Послевоенное лейбористское правительство с его утопической идеологией хотело обеспечить старикам такой уход, который раньше считался привилегией богатых. До того как государство взяло на себя решение данного вопроса, те, кто мог себе это позволить, жили в отелях, где за ними при необходимости ухаживали частные сиделки; большинство же оставалось дома на попечении семьи, либо вообще полагалось на милость благотворительных организаций. Акт о Национальной службе здравоохранения от 1946 года и Акт о Национальной программе социального обеспечения от 1948-го были призваны избавить общество от этих пережитков прошлого. По крайней мере, в теории. На практике же они, хотя и ненамеренно, создали две параллельных системы. Национальная служба здравоохранения обеспечивала предоставление бесплатной медицинской помощи, в то время как по условиям Акта на местные власти ложилась ответственность за создание вспомогательной системы для людей, нуждающихся в «помощи и присмотре» или «персональном уходе». К последней категории относились те, кто, подустав от жизни в одиночестве, хотел бы переехать в некое подобие отелей, где за ними будут присматривать – но такие услуги предоставлялись на платной основе. Речь не шла о том, что в их число попадут инвалиды, такие как миссис Майчек. Хотя замысел в обоих случаях был исключительно достойный, эти два законодательных акта оставили лазейку, которой последующие правительства не замедлили воспользоваться.
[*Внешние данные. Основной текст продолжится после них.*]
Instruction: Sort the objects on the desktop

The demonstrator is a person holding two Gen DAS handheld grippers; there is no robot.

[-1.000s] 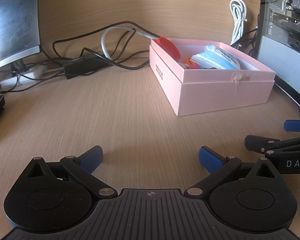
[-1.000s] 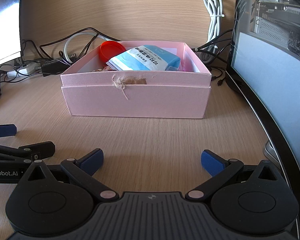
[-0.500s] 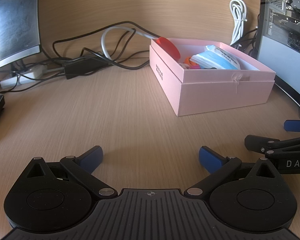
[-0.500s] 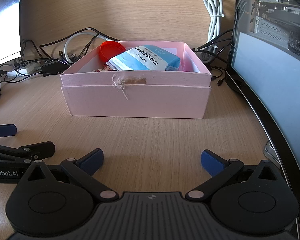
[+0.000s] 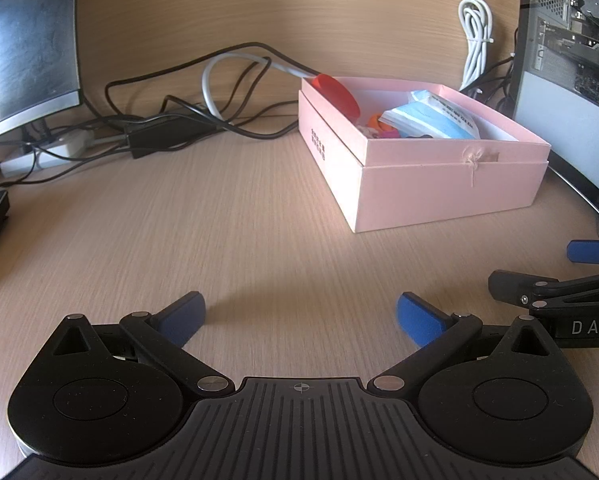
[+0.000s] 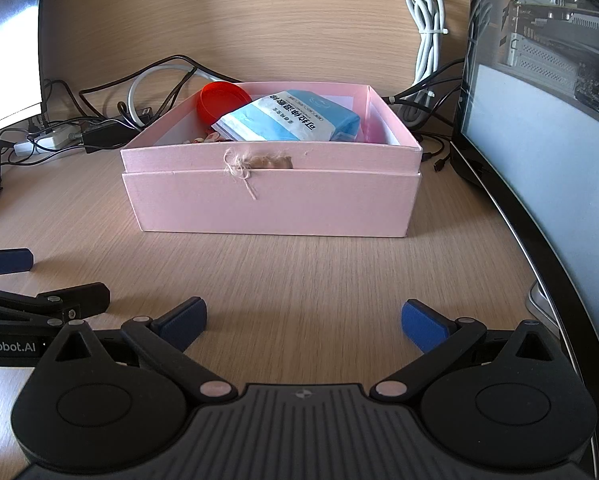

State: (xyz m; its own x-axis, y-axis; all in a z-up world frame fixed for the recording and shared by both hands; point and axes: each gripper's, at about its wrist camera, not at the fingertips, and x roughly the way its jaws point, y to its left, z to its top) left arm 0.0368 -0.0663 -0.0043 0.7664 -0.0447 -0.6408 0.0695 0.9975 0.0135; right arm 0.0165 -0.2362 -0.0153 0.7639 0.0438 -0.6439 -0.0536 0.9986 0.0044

Проведя различие между «больными» с медицинской точки зрения и просто людьми, желающими «помощи и присмотра», они заложили основу для будущего смещения этой черты, чтобы заставить большее количество пациентов оплачивать услуги по уходу. Когда Национальная служба здравоохранения принялась сокращать расходы, зыбкая граница между медицинским уходом и персональным уходом была передвинута. К примеру, человек, перенесший инсульт, может нуждаться в помощи с одеванием и мытьем. Но это, по нынешним критериям, персональный уход, и оказывается он на платной основе, несмотря на то что потребовался по медицинским причинам. Если же пациент страдает длительным и тяжелым заболеванием, он может претендовать на получение ухода по программе Национальной службы здравоохранения, не платя за него ни пенни. Однако со временем критерии отбора в программу также были изменены, и большинство пациентов перевели на «персональный уход», который надо оплачивать.
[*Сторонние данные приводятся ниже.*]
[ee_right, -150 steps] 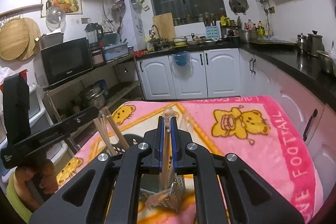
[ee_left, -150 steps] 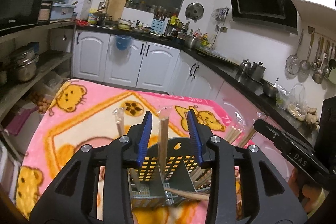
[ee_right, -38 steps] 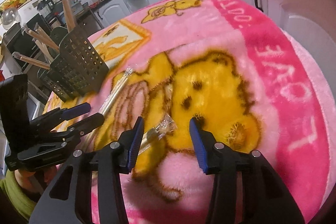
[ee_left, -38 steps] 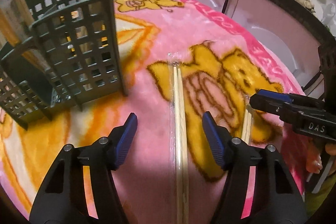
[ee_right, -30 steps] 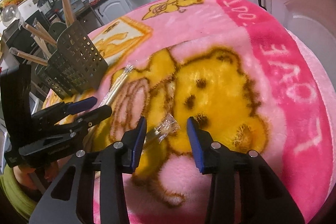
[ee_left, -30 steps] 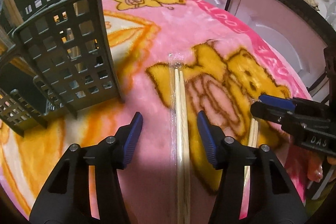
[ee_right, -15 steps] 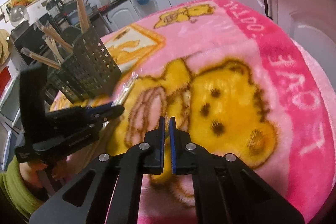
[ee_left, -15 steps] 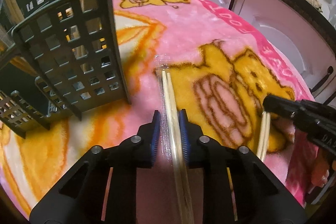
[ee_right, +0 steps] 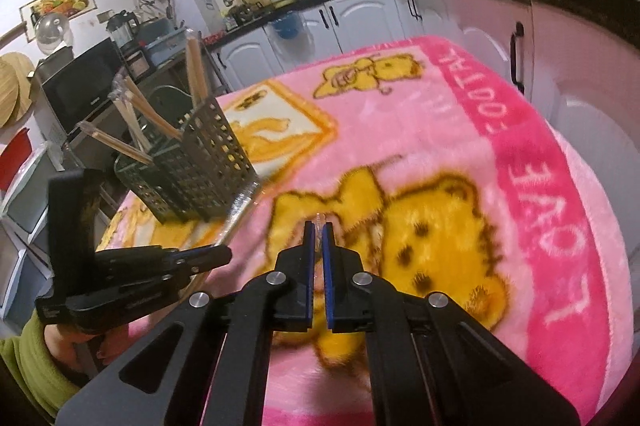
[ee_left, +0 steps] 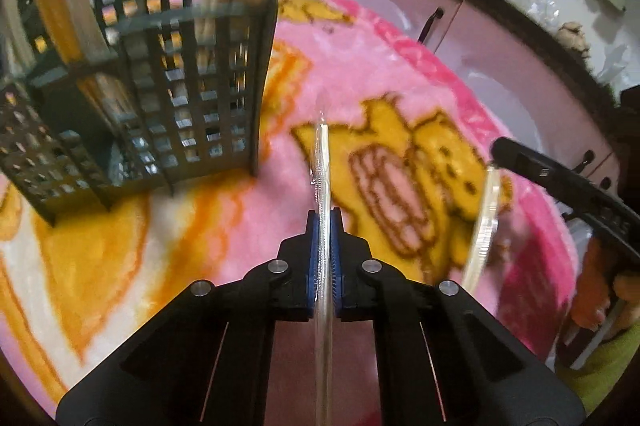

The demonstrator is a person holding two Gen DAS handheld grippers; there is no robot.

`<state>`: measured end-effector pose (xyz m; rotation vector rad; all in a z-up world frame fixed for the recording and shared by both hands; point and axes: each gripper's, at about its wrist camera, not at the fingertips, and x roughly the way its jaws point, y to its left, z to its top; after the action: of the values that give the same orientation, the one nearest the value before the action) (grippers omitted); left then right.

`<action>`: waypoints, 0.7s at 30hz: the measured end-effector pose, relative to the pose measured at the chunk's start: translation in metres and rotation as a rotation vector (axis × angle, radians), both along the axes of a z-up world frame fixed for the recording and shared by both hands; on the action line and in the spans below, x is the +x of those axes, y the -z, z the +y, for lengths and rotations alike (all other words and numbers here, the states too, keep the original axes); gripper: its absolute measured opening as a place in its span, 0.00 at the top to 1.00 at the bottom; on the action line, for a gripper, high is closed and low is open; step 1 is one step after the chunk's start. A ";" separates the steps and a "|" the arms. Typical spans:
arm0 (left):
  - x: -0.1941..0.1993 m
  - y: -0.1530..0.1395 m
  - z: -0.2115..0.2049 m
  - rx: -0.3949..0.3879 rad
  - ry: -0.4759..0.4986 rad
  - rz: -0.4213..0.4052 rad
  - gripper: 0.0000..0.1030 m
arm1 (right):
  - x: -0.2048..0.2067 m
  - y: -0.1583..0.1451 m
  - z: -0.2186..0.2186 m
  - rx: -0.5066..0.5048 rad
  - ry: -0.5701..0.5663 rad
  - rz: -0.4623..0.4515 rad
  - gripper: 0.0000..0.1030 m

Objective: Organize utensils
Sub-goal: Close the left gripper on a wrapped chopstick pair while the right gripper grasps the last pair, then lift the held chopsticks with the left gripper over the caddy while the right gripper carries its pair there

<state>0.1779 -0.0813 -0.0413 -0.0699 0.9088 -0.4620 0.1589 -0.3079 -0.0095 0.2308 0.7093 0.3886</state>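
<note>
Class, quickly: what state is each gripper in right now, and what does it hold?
Left gripper: closed on wrapped chopsticks.
Right gripper: closed on a second wrapped pair.

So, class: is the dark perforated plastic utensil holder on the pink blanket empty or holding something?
Holding something. Wrapped wooden chopsticks stick out of the dark perforated plastic utensil holder.
</note>
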 end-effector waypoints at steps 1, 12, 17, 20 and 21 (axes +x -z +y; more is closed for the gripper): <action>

Миссис Майчек требуется помощь с мытьем и одеванием, ну и иногда по дому. Из-за частых падений она подпадает в категорию повышенного риска и нуждается в медицинском присмотре. Все это связано с проблемами со здоровьем, но она не подпадает под критерии программы с государственным финансированием, потому что услуги, в которых она нуждается, считаются «персональным уходом». Вот так и получается, что человек, работавший всю жизнь, плативший налоги в Национальную службу здравоохранения, а потом ставший инвалидом, оказывается участником лотереи, в результате которой может быть вынужден платить за необходимый уход в зависимости от уложений, действующих в его регионе. Все это мало способствует стремлению работать и откладывать деньги.
Максина от восторга крепко вцепляется в мою руку.
– Доктор Палаши мне только что рассказал. Поверить не могу!
Глаза у нее огромные, как блюдца.
– Я ужасно рада, что его вывели на чистую воду!
Похоже, Максина только-только узнала про стычку Руби с Любимчиком в буфете и его ниспровержение.
– Я чувствовала, что что-то происходит. Он ходил такой пришибленный, это все заметили. Уже не порхал туда-сюда по больнице, тряся перед всеми своей ширинкой, – говорит она, откидываясь на спинку стула и, словно школьница, крутя локон на пальце. – Честное слово, он ни одной юбки не пропустил! Вот почему я его всегда ненавидела.
– По-моему, он вообще никому не нравится, что меня не удивляет, с учетом его поведения, – отвечаю ей, разыскивая нужные снимки.
– Только не пойми меня неправильно, я ненавидела его вовсе не потому, что он не попробовал со мной. Но вообще, он ко мне ни разу не прикоснулся, никогда не заигрывал, да что там – не подмигивал даже! Это меня ужасно выводило из себя, вот же мелкий засранец! Ну скажи, разве со мной что-то не так? – спрашивает она, громко фыркнув.
Я, однако, решаю, что оглашать сейчас весь список будет грубовато, и предпочитаю промолчать.